◆ **SUPPLIED MATERIAL**:

_ _ _

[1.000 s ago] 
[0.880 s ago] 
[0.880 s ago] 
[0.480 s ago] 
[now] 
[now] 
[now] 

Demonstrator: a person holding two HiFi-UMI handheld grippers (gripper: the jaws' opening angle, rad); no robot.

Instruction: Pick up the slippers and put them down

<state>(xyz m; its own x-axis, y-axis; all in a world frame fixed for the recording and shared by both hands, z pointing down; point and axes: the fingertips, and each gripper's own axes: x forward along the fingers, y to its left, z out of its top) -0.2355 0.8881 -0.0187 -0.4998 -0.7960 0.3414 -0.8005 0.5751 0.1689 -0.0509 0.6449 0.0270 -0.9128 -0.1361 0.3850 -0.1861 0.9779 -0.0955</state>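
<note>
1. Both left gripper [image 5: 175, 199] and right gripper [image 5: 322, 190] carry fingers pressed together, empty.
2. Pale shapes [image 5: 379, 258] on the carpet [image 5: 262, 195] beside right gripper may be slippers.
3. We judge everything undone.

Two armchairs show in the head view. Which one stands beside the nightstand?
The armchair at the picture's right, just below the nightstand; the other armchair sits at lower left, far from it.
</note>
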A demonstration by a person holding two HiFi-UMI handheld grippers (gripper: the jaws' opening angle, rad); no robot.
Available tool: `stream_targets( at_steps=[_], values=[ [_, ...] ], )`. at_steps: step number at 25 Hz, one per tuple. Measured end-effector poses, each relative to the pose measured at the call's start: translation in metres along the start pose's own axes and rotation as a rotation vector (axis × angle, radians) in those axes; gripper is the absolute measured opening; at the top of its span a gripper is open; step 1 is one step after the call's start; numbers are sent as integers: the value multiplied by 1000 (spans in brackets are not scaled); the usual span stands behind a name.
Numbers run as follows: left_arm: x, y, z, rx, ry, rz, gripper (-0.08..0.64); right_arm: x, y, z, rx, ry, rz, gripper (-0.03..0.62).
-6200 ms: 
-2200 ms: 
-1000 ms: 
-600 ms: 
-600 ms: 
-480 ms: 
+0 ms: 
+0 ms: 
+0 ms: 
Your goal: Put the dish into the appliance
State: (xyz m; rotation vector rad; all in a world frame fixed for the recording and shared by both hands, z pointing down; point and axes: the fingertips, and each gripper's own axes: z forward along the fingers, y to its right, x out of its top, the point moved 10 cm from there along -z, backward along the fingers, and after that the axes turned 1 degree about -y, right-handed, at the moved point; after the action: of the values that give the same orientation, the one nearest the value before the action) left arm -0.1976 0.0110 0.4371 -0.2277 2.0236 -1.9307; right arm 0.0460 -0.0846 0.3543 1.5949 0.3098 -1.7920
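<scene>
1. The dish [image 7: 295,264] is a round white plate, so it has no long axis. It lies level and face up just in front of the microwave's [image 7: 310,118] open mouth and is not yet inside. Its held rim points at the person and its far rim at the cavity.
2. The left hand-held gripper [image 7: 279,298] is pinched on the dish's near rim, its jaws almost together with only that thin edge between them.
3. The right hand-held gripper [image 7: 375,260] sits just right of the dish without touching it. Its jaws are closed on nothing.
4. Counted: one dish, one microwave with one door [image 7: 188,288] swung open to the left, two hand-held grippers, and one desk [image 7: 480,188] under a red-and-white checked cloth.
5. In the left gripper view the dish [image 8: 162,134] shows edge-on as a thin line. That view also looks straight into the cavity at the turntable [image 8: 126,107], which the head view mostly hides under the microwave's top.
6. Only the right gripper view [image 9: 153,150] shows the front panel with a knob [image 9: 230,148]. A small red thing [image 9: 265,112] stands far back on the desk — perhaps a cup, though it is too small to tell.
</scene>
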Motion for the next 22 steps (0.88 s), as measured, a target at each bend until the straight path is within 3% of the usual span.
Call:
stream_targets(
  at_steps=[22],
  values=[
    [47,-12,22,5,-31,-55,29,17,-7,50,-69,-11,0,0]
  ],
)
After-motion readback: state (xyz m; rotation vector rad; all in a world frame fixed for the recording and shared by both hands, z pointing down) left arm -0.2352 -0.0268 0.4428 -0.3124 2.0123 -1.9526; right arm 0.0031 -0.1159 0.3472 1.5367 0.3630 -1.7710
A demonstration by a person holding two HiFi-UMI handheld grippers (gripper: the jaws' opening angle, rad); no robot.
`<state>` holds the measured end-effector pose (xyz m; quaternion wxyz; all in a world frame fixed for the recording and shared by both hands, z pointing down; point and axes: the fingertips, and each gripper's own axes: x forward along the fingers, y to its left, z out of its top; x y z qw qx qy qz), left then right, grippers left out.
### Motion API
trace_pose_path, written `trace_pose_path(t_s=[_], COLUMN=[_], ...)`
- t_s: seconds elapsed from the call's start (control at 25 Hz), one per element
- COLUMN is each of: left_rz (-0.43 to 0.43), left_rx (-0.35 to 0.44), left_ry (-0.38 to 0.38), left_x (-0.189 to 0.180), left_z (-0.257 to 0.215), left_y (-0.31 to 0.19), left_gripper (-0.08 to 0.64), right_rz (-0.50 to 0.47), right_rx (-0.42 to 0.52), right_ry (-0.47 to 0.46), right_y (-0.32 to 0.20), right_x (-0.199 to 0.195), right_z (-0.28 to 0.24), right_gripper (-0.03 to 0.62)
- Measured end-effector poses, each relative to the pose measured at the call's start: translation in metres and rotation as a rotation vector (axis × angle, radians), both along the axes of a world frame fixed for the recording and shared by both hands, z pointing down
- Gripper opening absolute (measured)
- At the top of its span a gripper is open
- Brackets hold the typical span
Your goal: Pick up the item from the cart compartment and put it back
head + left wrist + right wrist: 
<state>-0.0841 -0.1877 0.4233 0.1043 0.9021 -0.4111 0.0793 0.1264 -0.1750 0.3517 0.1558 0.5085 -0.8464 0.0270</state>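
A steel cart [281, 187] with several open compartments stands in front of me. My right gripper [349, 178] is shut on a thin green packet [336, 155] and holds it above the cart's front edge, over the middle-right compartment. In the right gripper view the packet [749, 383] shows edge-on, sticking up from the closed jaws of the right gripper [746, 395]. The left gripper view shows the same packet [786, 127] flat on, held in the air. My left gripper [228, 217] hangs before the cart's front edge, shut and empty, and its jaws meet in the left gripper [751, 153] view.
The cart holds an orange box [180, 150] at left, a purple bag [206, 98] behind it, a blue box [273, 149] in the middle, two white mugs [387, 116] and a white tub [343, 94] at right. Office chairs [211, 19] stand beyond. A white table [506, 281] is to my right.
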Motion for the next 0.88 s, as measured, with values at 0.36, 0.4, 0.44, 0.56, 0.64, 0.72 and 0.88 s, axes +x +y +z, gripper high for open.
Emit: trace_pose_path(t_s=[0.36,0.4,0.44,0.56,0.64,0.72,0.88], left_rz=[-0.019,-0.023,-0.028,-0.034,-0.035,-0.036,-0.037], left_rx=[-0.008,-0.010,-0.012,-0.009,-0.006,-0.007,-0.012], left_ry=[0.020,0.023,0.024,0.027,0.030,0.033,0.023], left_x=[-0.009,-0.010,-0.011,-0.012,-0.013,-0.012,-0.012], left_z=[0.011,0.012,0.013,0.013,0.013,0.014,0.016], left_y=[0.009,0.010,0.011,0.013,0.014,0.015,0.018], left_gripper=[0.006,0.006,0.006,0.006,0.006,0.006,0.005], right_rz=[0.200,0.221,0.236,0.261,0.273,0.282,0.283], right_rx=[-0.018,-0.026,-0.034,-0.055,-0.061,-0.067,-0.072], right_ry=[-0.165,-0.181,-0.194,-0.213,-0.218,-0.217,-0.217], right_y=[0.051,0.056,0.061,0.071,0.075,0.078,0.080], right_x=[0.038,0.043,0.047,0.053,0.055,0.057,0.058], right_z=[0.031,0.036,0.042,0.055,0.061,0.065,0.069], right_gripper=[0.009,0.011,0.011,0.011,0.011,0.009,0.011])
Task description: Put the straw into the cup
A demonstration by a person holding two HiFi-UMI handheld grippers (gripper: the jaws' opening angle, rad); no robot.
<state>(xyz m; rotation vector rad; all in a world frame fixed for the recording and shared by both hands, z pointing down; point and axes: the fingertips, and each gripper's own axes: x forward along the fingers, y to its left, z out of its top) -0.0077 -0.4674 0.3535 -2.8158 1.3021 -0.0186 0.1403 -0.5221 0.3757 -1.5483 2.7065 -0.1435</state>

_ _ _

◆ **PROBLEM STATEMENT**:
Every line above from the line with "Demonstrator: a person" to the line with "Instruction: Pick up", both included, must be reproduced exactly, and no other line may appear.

◆ **TASK SOLUTION**:
Demonstrator: a person holding two HiFi-UMI handheld grippers (gripper: the jaws' opening angle, rad); no robot.

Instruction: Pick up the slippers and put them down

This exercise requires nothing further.